The lines from the start of the data up to and including the one with "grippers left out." should be returned exactly, and nothing else.

═══ Supplied material ═══

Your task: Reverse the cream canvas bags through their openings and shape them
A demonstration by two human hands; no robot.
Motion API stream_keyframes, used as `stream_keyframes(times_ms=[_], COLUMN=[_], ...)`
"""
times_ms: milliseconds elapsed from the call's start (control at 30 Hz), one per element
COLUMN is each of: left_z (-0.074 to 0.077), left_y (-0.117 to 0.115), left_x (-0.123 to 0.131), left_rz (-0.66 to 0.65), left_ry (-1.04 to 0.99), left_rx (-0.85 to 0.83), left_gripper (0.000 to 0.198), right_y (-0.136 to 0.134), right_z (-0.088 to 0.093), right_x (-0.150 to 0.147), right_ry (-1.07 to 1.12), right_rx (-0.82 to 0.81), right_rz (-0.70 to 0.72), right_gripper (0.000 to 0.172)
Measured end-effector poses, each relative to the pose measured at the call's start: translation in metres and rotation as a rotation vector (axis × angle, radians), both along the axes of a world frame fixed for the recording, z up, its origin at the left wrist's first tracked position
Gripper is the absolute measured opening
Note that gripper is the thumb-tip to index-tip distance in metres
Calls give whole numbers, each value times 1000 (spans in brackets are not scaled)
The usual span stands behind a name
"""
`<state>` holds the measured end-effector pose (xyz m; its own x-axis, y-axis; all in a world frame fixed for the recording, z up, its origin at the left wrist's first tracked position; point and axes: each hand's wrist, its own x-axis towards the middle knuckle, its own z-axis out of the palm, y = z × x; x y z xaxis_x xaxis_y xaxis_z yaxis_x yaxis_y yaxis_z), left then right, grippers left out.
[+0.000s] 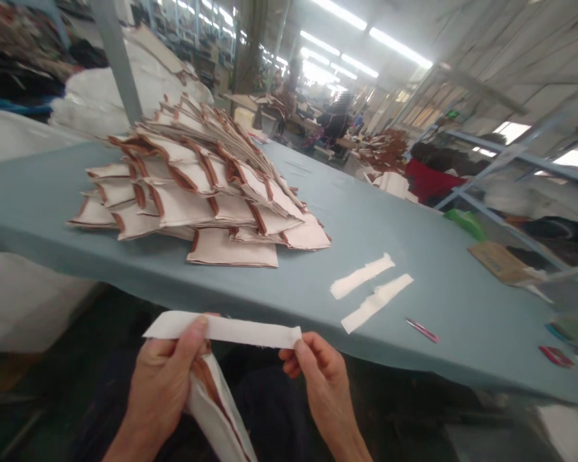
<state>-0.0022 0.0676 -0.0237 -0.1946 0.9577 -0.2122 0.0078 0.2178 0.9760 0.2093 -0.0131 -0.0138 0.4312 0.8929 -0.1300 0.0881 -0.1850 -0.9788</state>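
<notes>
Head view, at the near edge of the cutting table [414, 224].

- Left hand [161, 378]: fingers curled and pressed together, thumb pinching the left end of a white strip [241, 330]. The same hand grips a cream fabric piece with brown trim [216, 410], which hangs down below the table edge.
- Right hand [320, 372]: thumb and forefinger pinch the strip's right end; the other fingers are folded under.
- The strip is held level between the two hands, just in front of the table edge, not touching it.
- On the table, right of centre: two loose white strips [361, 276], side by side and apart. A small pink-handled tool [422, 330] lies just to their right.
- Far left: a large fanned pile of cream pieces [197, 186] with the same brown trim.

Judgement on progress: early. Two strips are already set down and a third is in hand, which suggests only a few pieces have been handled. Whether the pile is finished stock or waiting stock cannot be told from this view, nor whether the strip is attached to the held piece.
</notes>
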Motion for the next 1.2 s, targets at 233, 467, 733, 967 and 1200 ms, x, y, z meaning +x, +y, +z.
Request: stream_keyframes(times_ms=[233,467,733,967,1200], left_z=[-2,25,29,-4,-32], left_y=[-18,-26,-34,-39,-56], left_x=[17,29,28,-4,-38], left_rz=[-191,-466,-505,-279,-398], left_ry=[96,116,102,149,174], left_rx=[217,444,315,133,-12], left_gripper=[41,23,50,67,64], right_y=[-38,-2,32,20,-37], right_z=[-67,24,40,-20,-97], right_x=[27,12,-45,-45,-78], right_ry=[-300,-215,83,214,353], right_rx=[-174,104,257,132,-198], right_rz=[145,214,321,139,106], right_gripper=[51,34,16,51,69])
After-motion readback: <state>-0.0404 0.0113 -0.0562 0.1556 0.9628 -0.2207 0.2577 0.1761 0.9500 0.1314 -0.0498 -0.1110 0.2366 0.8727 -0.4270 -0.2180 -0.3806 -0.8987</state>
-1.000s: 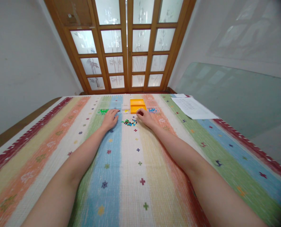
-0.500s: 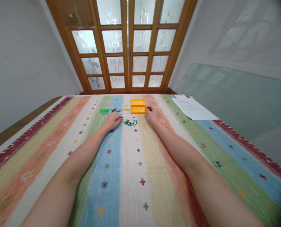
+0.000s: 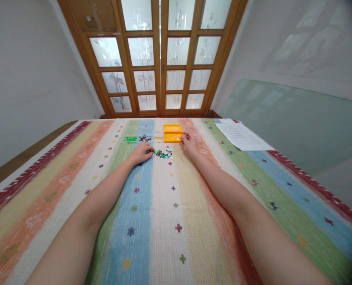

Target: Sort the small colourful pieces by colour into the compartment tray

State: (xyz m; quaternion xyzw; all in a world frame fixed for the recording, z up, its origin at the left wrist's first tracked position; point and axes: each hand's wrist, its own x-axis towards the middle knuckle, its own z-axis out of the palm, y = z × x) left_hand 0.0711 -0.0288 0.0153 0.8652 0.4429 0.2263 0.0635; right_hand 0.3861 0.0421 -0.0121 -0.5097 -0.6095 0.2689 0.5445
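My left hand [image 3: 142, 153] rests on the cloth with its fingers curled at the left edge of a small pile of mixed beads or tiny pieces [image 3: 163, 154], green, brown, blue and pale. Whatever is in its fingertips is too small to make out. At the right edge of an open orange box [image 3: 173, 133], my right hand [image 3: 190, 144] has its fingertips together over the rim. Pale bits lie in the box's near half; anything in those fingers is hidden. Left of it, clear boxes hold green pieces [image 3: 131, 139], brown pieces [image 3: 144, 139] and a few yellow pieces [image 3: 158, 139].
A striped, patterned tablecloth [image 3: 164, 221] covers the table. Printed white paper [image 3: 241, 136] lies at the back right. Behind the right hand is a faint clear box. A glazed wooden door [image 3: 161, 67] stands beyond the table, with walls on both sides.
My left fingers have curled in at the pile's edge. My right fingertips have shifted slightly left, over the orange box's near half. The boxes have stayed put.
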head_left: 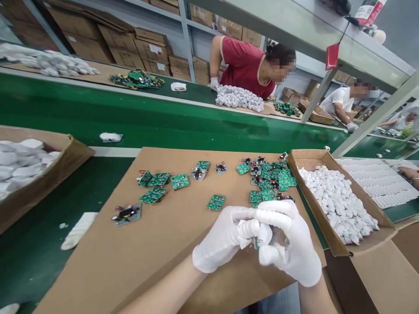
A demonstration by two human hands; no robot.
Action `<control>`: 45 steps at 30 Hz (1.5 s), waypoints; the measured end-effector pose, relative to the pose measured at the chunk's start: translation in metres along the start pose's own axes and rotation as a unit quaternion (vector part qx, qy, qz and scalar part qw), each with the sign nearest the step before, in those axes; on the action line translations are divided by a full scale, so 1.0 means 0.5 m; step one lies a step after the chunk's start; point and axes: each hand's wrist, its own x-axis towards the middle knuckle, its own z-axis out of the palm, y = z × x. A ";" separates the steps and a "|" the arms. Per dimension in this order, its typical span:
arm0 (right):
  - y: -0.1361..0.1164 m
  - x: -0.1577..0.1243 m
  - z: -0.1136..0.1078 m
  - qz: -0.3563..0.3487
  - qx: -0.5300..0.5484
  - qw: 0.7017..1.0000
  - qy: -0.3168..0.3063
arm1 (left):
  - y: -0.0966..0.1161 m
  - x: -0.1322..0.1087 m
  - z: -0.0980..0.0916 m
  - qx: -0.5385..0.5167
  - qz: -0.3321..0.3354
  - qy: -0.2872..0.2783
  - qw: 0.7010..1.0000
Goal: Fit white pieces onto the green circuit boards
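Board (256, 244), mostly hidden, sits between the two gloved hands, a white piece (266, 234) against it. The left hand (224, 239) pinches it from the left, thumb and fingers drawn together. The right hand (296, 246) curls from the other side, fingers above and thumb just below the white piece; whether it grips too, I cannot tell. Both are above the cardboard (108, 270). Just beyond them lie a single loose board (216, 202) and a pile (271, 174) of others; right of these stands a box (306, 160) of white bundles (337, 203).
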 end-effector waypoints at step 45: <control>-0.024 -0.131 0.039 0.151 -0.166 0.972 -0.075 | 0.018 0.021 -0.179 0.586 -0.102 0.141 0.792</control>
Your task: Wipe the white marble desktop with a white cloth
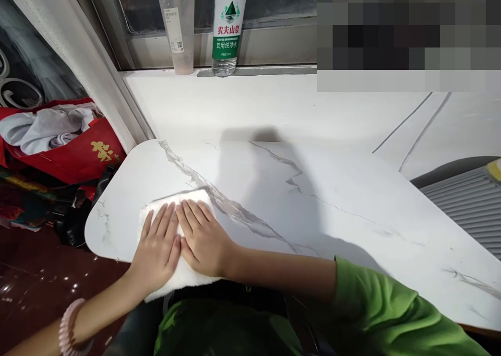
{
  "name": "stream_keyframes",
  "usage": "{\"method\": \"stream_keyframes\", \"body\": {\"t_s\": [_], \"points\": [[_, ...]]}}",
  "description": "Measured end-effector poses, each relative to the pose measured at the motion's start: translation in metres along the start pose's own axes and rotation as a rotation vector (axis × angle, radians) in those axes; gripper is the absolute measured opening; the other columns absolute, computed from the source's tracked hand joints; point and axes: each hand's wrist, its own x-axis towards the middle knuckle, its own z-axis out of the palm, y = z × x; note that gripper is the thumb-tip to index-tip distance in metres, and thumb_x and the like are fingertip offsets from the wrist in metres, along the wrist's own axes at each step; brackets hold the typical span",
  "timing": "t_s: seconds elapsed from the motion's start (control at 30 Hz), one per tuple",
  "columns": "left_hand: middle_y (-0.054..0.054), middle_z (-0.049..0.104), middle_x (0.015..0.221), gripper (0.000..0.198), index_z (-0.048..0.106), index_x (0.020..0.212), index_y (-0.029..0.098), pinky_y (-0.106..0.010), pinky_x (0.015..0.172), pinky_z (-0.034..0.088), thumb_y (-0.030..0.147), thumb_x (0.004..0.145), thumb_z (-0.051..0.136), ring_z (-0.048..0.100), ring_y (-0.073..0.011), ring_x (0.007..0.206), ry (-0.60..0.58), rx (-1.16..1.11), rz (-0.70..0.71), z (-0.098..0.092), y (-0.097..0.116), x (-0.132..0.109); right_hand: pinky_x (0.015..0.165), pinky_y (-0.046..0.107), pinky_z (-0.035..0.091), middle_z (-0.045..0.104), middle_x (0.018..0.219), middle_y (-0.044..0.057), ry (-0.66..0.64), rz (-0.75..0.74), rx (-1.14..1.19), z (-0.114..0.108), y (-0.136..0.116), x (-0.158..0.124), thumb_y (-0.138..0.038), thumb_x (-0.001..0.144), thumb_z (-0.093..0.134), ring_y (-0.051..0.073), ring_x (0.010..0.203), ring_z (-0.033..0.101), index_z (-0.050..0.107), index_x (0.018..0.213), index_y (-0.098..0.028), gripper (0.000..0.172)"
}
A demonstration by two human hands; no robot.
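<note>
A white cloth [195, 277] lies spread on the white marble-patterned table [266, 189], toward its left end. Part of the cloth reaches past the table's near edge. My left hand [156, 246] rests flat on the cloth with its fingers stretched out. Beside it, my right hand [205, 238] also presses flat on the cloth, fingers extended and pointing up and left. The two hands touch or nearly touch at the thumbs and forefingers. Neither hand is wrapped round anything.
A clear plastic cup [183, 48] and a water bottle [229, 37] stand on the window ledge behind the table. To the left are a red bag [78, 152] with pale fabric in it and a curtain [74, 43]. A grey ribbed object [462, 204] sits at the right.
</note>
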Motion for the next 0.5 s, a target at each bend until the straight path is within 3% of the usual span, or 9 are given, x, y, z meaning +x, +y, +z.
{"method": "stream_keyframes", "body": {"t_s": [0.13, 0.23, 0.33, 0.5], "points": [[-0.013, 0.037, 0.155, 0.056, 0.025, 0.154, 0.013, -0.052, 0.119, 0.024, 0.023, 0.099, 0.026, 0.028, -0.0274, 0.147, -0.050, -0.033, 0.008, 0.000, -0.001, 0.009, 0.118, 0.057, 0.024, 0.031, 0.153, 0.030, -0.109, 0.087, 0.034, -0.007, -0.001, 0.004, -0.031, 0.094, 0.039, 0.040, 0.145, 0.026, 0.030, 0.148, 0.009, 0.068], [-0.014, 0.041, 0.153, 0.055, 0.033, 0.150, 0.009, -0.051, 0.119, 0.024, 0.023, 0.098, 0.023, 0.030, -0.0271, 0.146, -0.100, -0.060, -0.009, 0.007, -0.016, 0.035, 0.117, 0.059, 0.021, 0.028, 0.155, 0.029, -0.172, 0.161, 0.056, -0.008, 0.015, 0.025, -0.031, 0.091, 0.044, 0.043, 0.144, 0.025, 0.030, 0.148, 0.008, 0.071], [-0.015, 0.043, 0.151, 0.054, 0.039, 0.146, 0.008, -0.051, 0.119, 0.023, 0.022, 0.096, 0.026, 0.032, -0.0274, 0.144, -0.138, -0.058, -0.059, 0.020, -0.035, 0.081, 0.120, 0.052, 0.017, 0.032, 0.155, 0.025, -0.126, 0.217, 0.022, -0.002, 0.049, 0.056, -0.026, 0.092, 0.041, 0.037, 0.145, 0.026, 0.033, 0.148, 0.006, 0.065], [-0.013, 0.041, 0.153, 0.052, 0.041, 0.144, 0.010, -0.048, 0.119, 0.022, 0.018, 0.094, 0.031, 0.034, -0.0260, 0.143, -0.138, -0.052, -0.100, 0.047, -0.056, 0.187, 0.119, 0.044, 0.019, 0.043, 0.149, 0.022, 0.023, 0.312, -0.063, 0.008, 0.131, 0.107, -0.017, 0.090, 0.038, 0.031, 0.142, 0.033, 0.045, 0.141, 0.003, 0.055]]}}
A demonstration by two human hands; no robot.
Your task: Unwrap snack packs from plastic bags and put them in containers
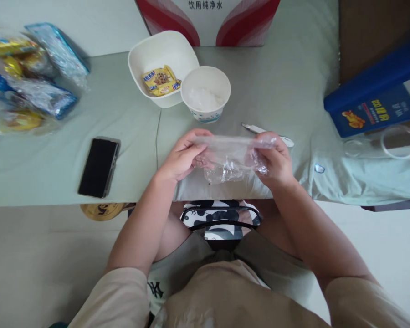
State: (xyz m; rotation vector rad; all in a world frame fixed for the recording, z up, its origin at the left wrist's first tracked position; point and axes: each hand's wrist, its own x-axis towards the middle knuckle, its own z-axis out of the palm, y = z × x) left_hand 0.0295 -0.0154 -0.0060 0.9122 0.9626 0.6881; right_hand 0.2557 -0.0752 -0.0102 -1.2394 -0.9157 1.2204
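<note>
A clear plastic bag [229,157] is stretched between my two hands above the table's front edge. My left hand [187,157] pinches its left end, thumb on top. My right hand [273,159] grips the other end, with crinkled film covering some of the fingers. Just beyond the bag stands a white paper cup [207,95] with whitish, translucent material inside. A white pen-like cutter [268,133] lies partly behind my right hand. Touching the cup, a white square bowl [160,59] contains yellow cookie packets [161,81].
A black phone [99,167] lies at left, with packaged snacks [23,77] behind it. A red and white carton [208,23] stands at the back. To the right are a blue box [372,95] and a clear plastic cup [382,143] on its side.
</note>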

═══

### Output of the task:
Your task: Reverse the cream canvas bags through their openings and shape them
A demonstration by two human hands; no robot.
Motion API stream_keyframes, used as `stream_keyframes(times_ms=[_], COLUMN=[_], ...)`
"""
times_ms: milliseconds elapsed from the call's start (control at 30 Hz), one per element
COLUMN is each of: left_z (-0.074 to 0.077), left_y (-0.117 to 0.115), left_x (-0.123 to 0.131), left_rz (-0.66 to 0.65), left_ry (-1.04 to 0.99), left_rx (-0.85 to 0.83), left_gripper (0.000 to 0.198), right_y (-0.136 to 0.134), right_z (-0.088 to 0.093), right_x (-0.150 to 0.147), right_ry (-1.07 to 1.12), right_rx (-0.82 to 0.81), right_rz (-0.70 to 0.72), right_gripper (0.000 to 0.172)
Measured end-effector poses, each relative to the pose measured at the call's start: translation in metres and rotation as a rotation vector (axis × angle, radians), both along the axes of a world frame fixed for the recording, z up, its origin at the left wrist's first tracked position
Gripper is the absolute measured opening
Note that gripper is the thumb-tip to index-tip distance in metres
Calls give whole numbers, each value times 1000 (spans in brackets are not scaled)
The usual span stands behind a name
"""
`<state>` holds the measured end-effector pose (xyz m; its own x-axis, y-axis; all in a world frame fixed for the recording, z up, its origin at the left wrist's first tracked position; point and axes: each hand's wrist, its own x-axis towards the middle knuckle, its own z-axis out of the palm, y = z × x; x y z xaxis_x xaxis_y xaxis_z yaxis_x yaxis_y yaxis_z), left then right, grippers left out.

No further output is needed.